"Yes, definitely not making any decisions. It's only been rolling around in my mind consistently for the last few days (and on and off since BD), and I know my feelings change a lot day to day. I think it's just hard to sustain yourself (well, for me anyway, I am happy with the changes I'm making but it *is* a lot of work!). And I am finding it hard recently to keep loving H, when my love tank's getting emptier and emptier, and that in turn makes me more tired."
I think all of the above is about attachment (IMHO anyway.) Working towards greater detachment will help. Your GALing is often linked to what H may be thinking etc, which is pretty exhausting. If you can work towards a place where your GAL and improvements are genuinely for you, and it doesn't really matter what H thinks, it gets a whole lot better so they say on these boards.
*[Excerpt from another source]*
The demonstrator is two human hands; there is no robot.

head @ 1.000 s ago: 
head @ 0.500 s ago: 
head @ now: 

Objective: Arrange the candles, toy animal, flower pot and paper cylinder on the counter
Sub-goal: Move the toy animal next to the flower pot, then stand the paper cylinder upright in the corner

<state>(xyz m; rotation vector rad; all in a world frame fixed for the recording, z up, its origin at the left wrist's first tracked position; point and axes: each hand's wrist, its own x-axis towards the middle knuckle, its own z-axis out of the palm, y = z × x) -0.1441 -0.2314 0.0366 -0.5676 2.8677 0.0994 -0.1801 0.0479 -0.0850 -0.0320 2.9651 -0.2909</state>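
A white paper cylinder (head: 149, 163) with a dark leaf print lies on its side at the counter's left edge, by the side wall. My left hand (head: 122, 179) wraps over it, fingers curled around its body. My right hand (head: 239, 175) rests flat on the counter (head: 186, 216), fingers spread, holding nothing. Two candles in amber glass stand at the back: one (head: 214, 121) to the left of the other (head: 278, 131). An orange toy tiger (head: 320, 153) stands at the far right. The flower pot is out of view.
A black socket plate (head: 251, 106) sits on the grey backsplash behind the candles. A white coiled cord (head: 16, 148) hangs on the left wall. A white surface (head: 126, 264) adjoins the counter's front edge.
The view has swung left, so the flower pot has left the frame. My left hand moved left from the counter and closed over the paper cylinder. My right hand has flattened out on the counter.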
I've been reading some stuff on detachment recently. The threads seem to say that detachment happens naturally over time and you can't consciously decide to do it. (Argh!) Where I get confused is how you can lovingly detach. Recently I've felt more detached but I think I am confusing anger with detaching. I don't quite understand yet how you can love, and detach.
Yes, I think that is exhausting. My improvements are for me (I don't even really know what his complaints are) but my GAL is linked to H in a weird way. My GAL activities are things I would do anyway but the frequency is determined by him - either because we are trying to out-GAL each other or because I know he's going to be home and I want to avoid him or because I don't want to seem boring and show I have an exciting life. I think it's probably a mix of good and bad, because on the one hand it forces me to get out and GAL and not mope about, but on the other it *does* get exhausting because sometimes I want time at home alone to recharge my batteries.
Me 28 / H 28 M 1 / T 2.5 BOMB 12-3-14 "I don't feel like myself any more" Still living together, separate rooms.